= Francis Palani Sinenci =

Hawaiian artisan

Francis Palani Sinenci (born 1942) is a recognized master-builder of traditional Hawaiian house (hale) building methods. Most know him as either "Uncle Palani" or "Uncle Francis". Sinenci is of both Kanaka Maoli (Native Hawaiian) and Filipino descent and he was born and raised in Hāna, Maui. He holds the title of "kuhikuhi puʻuone", which is the highest title one can receive in traditional Hawaiian architecture which also includes the mastery of stonework.

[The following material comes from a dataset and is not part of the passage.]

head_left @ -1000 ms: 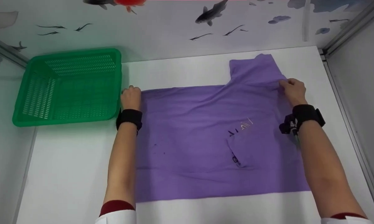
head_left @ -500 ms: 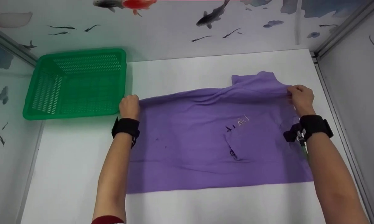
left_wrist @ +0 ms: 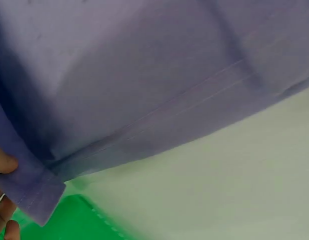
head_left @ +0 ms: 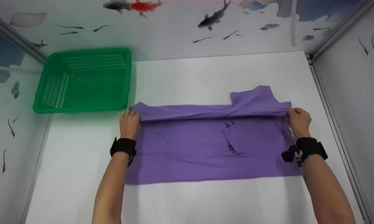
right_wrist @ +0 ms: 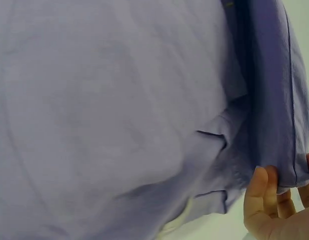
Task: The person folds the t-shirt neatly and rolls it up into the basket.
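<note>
A purple T-shirt lies sideways on the white table, its far long side folded over toward me as a band. One sleeve sticks out beyond that band at the right. My left hand pinches the band's left end by the hem; the left wrist view shows the thumb on the cloth and fingers under it. At the band's right end, my right hand pinches the shoulder edge, its fingertips at the cloth's corner in the right wrist view. Dark print and a pocket-like patch show mid-shirt, partly covered.
An empty green plastic basket stands at the back left, its near right corner close to my left hand. Printed walls enclose the white table at the back and both sides. Black straps with cameras sit on both wrists.
Both hands have drawn the shirt's far edge toward me, turning it over into a folded band. The sleeve has come nearer with it, and the fold now covers part of the print.
</note>
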`<action>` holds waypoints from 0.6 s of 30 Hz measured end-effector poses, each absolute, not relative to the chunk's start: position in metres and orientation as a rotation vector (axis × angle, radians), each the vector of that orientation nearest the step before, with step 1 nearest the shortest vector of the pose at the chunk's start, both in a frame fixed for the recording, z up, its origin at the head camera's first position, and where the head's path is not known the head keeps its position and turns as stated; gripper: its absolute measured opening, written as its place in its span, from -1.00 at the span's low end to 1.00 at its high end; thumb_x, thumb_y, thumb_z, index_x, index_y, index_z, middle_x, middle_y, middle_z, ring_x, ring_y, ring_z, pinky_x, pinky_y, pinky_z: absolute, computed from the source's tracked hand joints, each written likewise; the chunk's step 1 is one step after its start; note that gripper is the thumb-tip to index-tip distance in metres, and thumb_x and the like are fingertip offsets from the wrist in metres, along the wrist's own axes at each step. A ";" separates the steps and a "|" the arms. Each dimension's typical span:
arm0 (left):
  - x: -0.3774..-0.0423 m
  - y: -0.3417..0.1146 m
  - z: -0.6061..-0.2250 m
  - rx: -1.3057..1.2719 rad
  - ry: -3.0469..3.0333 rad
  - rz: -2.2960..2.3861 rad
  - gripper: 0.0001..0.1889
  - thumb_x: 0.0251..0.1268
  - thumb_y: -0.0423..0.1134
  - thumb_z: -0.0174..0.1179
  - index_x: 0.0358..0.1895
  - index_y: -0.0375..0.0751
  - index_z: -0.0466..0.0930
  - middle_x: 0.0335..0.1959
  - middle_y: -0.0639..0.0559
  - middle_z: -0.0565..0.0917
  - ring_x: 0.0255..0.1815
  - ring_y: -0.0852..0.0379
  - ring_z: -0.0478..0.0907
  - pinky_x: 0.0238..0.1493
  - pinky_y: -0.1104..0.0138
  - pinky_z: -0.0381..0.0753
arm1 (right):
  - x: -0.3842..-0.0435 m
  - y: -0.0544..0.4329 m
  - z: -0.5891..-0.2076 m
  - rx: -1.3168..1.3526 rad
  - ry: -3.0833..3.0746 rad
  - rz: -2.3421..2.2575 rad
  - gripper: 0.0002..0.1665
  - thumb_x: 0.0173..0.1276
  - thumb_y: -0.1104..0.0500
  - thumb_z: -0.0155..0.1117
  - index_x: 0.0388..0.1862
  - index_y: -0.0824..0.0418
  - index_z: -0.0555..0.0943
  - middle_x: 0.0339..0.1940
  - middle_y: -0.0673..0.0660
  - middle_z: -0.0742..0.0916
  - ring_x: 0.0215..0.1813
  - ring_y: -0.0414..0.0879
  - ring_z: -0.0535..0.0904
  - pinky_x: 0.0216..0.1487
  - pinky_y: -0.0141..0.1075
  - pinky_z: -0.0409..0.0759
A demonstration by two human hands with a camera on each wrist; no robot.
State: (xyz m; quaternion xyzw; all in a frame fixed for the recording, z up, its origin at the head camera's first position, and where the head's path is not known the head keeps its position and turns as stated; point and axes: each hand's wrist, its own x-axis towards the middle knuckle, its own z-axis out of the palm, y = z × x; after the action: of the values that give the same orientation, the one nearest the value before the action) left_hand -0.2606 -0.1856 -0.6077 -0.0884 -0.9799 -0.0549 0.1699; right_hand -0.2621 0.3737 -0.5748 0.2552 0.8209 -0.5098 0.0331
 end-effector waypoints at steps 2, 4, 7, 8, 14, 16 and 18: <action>-0.252 -0.186 -0.613 -0.257 -2.798 -0.178 -0.87 0.01 -0.57 0.28 -0.33 -0.45 0.57 -0.36 -0.30 0.60 -0.27 -0.23 0.50 -0.30 0.04 0.41 | -0.257 0.374 -0.581 0.785 2.598 -1.490 -0.68 0.42 0.14 -0.02 -0.18 0.38 0.57 -0.48 -0.11 0.60 -0.44 -0.33 0.51 -0.36 -0.49 0.49; -0.245 -0.186 -0.618 -0.259 -2.811 -0.205 -0.85 -0.01 -0.58 0.29 -0.32 -0.45 0.57 -0.35 -0.30 0.59 -0.29 -0.25 0.53 -0.30 0.03 0.42 | -0.254 0.374 -0.588 0.770 2.688 -1.395 -0.67 0.39 0.18 -0.02 -0.23 0.43 0.58 -0.41 0.00 0.59 -0.37 -0.26 0.46 -0.32 -0.46 0.41; -0.235 -0.185 -0.626 -0.261 -2.817 -0.240 -0.85 -0.04 -0.61 0.29 -0.38 -0.45 0.54 -0.41 -0.30 0.56 -0.35 -0.25 0.54 -0.34 0.03 0.43 | -0.251 0.374 -0.599 0.750 2.796 -1.301 -0.67 0.35 0.24 -0.03 -0.27 0.51 0.58 -0.26 0.21 0.57 -0.22 -0.08 0.41 -0.20 -0.36 0.33; -0.232 -0.185 -0.629 -0.261 -2.815 -0.251 -0.86 -0.04 -0.62 0.28 -0.40 -0.45 0.52 -0.43 -0.29 0.54 -0.38 -0.26 0.54 -0.36 0.02 0.43 | -0.249 0.374 -0.603 0.741 2.821 -1.291 -0.67 0.35 0.26 -0.03 -0.27 0.53 0.57 -0.21 0.27 0.56 -0.17 -0.02 0.40 -0.16 -0.31 0.31; -0.218 -0.185 -0.641 -0.227 -2.867 -0.334 -0.89 -0.01 -0.63 0.20 -0.46 -0.45 0.48 -0.46 -0.30 0.51 -0.39 -0.29 0.53 -0.39 -0.03 0.48 | -0.238 0.377 -0.623 0.586 2.885 -1.151 -0.66 0.37 0.31 -0.01 -0.17 0.63 0.54 -0.17 0.47 0.52 -0.07 0.30 0.44 -0.01 0.03 0.36; -0.215 -0.185 -0.642 -0.189 -2.924 -0.358 -0.93 0.01 -0.61 0.18 -0.45 -0.46 0.51 -0.43 -0.33 0.54 -0.35 -0.30 0.53 -0.36 -0.05 0.50 | -0.235 0.381 -0.625 0.486 2.883 -1.057 -0.65 0.37 0.31 0.00 -0.11 0.64 0.53 -0.14 0.52 0.52 -0.03 0.37 0.45 0.04 0.12 0.37; -0.213 -0.185 -0.640 -0.140 -2.990 -0.365 -0.98 0.03 -0.58 0.17 -0.44 -0.47 0.54 -0.41 -0.34 0.56 -0.31 -0.30 0.53 -0.32 -0.07 0.51 | -0.233 0.386 -0.624 0.380 2.868 -0.995 -0.64 0.38 0.32 0.03 -0.05 0.65 0.52 -0.10 0.58 0.53 0.01 0.44 0.45 0.08 0.18 0.37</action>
State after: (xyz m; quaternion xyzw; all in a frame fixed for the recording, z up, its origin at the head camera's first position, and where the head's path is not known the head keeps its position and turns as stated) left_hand -0.2129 -0.1849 -0.6395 -0.0464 -0.9896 -0.1208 0.0632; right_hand -0.2328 0.3860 -0.6237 0.1240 0.9367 -0.3250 0.0409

In addition to hale building, Sinenci is known for heiau restoration and fishpond restoration. Sinenci began this cultural resurgence journey in the early 1990s.

== Early life ==
Sinenci was born to a Native Hawaiian mother and Filipino immigrant father in 1942. He is the second oldest of 9 siblings and spent his childhood in Hāna, Maui. Sinenci enjoyed fishing and his family primarily gathered and traded their daily food. He attended and graduated from Hāna Elementary to High School, class of 1961, and throughout high school, he joined the Civil Air Patrol as a way to occasionally travel out of the small town of Hāna.

== Projects and awards ==
=== Hale Building ===
- In March 1996, Sinenci completed his first hale building project on the island of Maui by creating a Kauhale at the Hāna Cultural Center and Museum.
- In April 2011, Sinenci completed a year long project building Hale Mohala at Mohala Farms.
- In 2018, Sinenci won the People's Choice Award from the American Institute of Architects (AIA) Film Challenge for a film titled Ka Hale: A Revival. This project was a short documentary on Sinenci by filmmaker MarQ Morrison.
- In a PBS Hawaii episode aired in 2019, it was acknowledged that over 300 hale building projects were built by Sinenci.

=== Heiau ===
- Sinenci led the restoration of Piʻilani Hale located at Kahanu Gardens in Hāna, Maui which was completed in April 1999. Piʻilani Hale is the largest heiau in Maui, and some claim the largest in all of Polynesia.

=== Awards ===
- In 2016, Sinenci and his wife Esse were co-recipients of the Hana's Malaikini Public Service Award. His certificate reads:
  - "For his outstanding leadership in the Hana community and the wider Pacific in perpetuating traditions of Hale building, Heiau rehabilitation, and Fishpond restoration and in passing this knowledge on to future generations, the people of Hana gratefully acknowledge and honor Sinenci as the co-recipient of the 2016 Tiny Malaikini Mea Kokua Award."
- He is a recipient of a 2022 National Heritage Fellowship awarded by the National Endowment for the Arts, which is the United States government's highest honor in the folk and traditional arts.